Depois de proclamada a República, o espiritismo consolidou
uma doutrina de caridade e auxílio aos pobres, substituindo
a filantropia das elites católicas. Em 1880, no Nordeste, já
circulavam folhas como a Revista Mensal, de postura profundamente
anticlerical, enquanto o militar Manuel Vianna de Carvalho, maçom
e espírita, convocava para debates sobre um socialismo harmônico
e pacífico. No Sul, em Curitiba, o maçom Dario Vellozo
fundou uma “Igreja Pitagórica”, com mensagens éticas
e discursos cosmológicos pregando uma aliança entre
Ocidente e Oriente e misturando teosofia, kardecismo e ocultismo.
E, no Rio Grande do Sul, nascia o evidentismo, doutrina instituída
por um libanês, Abílio de Nequete, que unia elementos
cristãos, kardecistas, bolcheviques e tecnocratas. Muitos militantes
do movimento operário gaúcho eram espíritas.
Em São Paulo, o anarquista Edgard Leuenroth juntou-se ao maçom
Benjamim Mota para fundar a Folha do Povo: “tribuna
de livre discussão, para uma investigação sincera
da verdade [...] eco às aspirações de nosso tempo”.
Já O Livre Pensador, jornal dirigido por Everardo
Dias, maçom, anarquista e espiritualista, se concentrava em
defender o espiritualismo e doutrinas afins. Com o jornal A Lanterna,
Mota foi mais fundo e atacava sem dó a Igreja Católica,
por sua hipocrisia e exploração da ignorância.
A confissão? Absurda e perigosa. Os jesuítas? Associados
à Inquisição, eram sinônimo de atraso máximo.
Só a educação salvaria, somada à moralidade
pública, ao trabalho e à ética de igualdade.
Também na capital paulista, fundavam-se lojas esotéricas
e centros espiritualistas que mantinham contato com correspondentes
estrangeiros para o estudo do magnetismo, ocultismo, psiquismo e espiritismo.

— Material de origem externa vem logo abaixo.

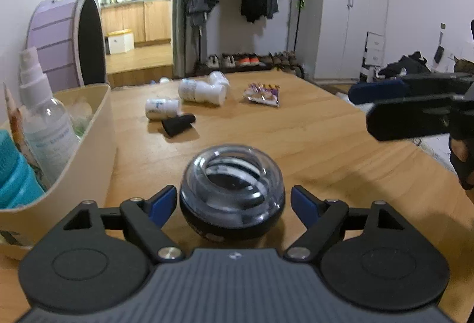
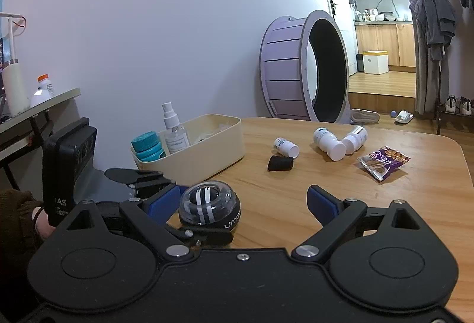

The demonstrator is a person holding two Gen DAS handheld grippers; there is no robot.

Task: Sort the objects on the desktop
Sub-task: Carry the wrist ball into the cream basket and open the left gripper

Butiques importavam livros, manuais e objetos mágicos, bem
como divulgavam conhecimentos de astrologia e clarividência.
À medida que o século XIX estertorava, as escolas de
Direito e Engenharia formavam profissionais que tinham para o país
projetos sociais em que não mais cabia a influência da
Igreja. Ao defender a separação oficial entre Estado
e Igreja, a Constituição de 1891 abriu espaço
para ataques a Roma e à propalada “infalibilidade papal”.
Deu-se um caldo: tanto o fantástico na literatura quanto as
tendências baseadas no kardecismo, no espiritualismo, no socialismo,
no anarquismo, na maçonaria, no racionalismo e no positivismo
buscavam redefinir o mundo. Procuravam ir em busca do novo. Ao imaginário
“católico”, rural e monarquista, opunham-se ideias
que remetiam ao urbano, à República, ao futuro e ao
progresso. Combinação de razão e de paixão,
de sonho e realidade, de ciência e crenças, de esperanças
e medos, de maravilhas e técnicas, elas, as novas ideias, hidrataram
o novo século junto com a Belle Époque.